Each line of the listing must be transcribed exactly, except for the images, which should be excluded.

:::

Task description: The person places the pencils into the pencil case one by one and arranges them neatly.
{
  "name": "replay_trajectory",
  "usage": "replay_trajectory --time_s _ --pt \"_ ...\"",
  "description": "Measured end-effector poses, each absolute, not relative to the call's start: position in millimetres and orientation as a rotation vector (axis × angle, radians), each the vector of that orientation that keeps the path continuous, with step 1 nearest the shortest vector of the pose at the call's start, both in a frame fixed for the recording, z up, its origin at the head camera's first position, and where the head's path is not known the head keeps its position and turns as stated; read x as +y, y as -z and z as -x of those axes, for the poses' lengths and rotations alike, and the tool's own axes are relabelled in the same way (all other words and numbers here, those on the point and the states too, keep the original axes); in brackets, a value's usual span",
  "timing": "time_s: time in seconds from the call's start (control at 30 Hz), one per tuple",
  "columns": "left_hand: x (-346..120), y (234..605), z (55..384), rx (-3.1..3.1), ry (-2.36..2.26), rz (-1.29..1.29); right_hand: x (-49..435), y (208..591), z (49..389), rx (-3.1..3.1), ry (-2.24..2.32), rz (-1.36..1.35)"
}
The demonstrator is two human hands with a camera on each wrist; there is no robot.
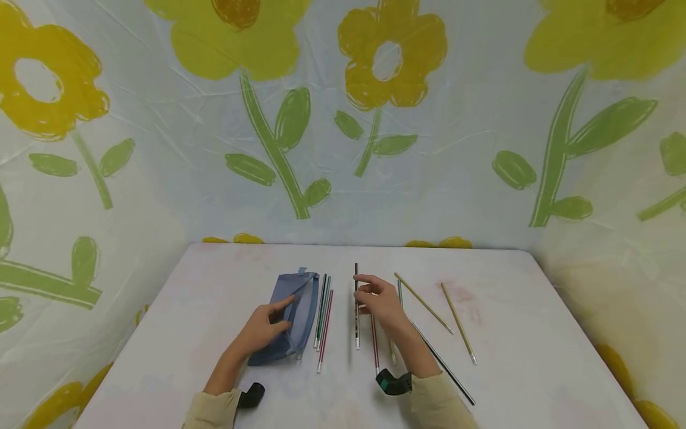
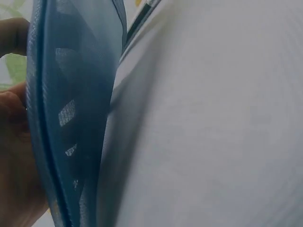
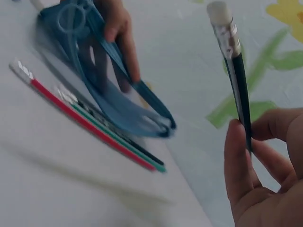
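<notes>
R fingers [image 1: 370, 279]: tips drawn in, pinching 1 black pencil [image 1: 356, 328] partway along, held above desk [image 1: 214, 310]; white eraser on the end nearer the person, silvery band below it. L fingers [image 1: 281, 304]: index + thumb fairly straight, spread well apart, touching 1 pouch [image 1: 304, 313] at its mouth; can't tell re: the other L fingers. Pouch = blue, see-thru mesh, gaping, right under L fingers. Pencils on desk, btwn L & R fingers, just R of pouch: 3, i.e. 1 red [image 1: 325, 333], 1 green [image 1: 324, 310], 1 dark [image 1: 320, 316]. Below & to R of R fingers: approx. 6, some partly hidden by hand/arm: 3 yellow [image 1: 424, 302], 1 second red [image 1: 374, 345], 1 second green [image 1: 399, 292], 1 second black [image 1: 445, 364]. Total approx. 10 incl. held one.
</notes>
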State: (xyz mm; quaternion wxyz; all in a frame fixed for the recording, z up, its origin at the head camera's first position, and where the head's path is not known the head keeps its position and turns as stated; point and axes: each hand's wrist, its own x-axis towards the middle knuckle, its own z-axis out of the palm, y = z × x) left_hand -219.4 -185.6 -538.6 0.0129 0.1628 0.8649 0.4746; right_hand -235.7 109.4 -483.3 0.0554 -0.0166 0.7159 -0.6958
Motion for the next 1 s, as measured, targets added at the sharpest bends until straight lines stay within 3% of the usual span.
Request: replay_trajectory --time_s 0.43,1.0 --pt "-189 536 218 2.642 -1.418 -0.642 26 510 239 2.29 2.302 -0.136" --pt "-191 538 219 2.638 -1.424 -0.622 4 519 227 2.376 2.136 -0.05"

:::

■ FINISHED TASK ■
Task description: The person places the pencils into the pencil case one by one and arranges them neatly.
{
  "name": "replay_trajectory",
  "usage": "replay_trajectory --time_s _ --pt \"_ ...\"",
  "description": "Measured end-effector poses, each absolute, not relative to the call's start: position in millimetres and orientation as a rotation vector (axis × angle, radians), each the vector of that orientation that keeps the path continuous, with step 1 nearest the shortest vector of the pose at the call's start, both in a frame fixed for the recording, z up, its origin at the head camera's first position, and where the head's path is not known the head keeps its position and turns as stated; read x as +y, y as -z and z as -x of those axes, for the poses' lengths and rotations alike, and the tool's own axes are relabelled in the same way (all other words and numbers here, those on the point and the states too, keep the original axes); in brackets, a value's usual span",
  "timing": "time_s: time in seconds from the call's start (control at 30 Hz), one per tuple",
  "columns": "left_hand: x (-346..120), y (234..605), z (55..384), rx (-3.1..3.1), ry (-2.36..2.26), rz (-1.29..1.29); right_hand: x (-49..435), y (208..591), z (49..389), rx (-3.1..3.1), ry (-2.24..2.32), rz (-1.36..1.35)"
}
The demonstrator is two human hands with a camera on each wrist; there is no robot.
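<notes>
R fingers [image 1: 370, 279]: tips drawn in, pinching 1 black pencil [image 1: 356, 328] partway along, held above desk [image 1: 214, 310]; white eraser on the end nearer the person, silvery band below it. L fingers [image 1: 281, 304]: index + thumb fairly straight, spread well apart, touching 1 pouch [image 1: 304, 313] at its mouth; can't tell re: the other L fingers. Pouch = blue, see-thru mesh, gaping, right under L fingers. Pencils on desk, btwn L & R fingers, just R of pouch: 3, i.e. 1 red [image 1: 325, 333], 1 green [image 1: 324, 310], 1 dark [image 1: 320, 316]. Below & to R of R fingers: approx. 6, some partly hidden by hand/arm: 3 yellow [image 1: 424, 302], 1 second red [image 1: 374, 345], 1 second green [image 1: 399, 292], 1 second black [image 1: 445, 364]. Total approx. 10 incl. held one.
</notes>
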State: (xyz mm; quaternion wxyz; all in a frame fixed for the recording, z up, its origin at the head camera's first position, and where the head's path is not known the head keeps its position and turns as stated; point and axes: each hand's wrist, its own x-axis towards the middle knuckle, its own z-axis out of the palm, y = z × x) left_hand -219.4 -185.6 -538.6 0.0129 0.1628 0.8649 0.4746; right_hand -235.7 109.4 -483.3 0.0554 -0.0166 0.7159 -0.6958
Motion for the next 1 s, as measured, targets added at the sharpest bends until straight lines stay within 3% of the usual span.
Request: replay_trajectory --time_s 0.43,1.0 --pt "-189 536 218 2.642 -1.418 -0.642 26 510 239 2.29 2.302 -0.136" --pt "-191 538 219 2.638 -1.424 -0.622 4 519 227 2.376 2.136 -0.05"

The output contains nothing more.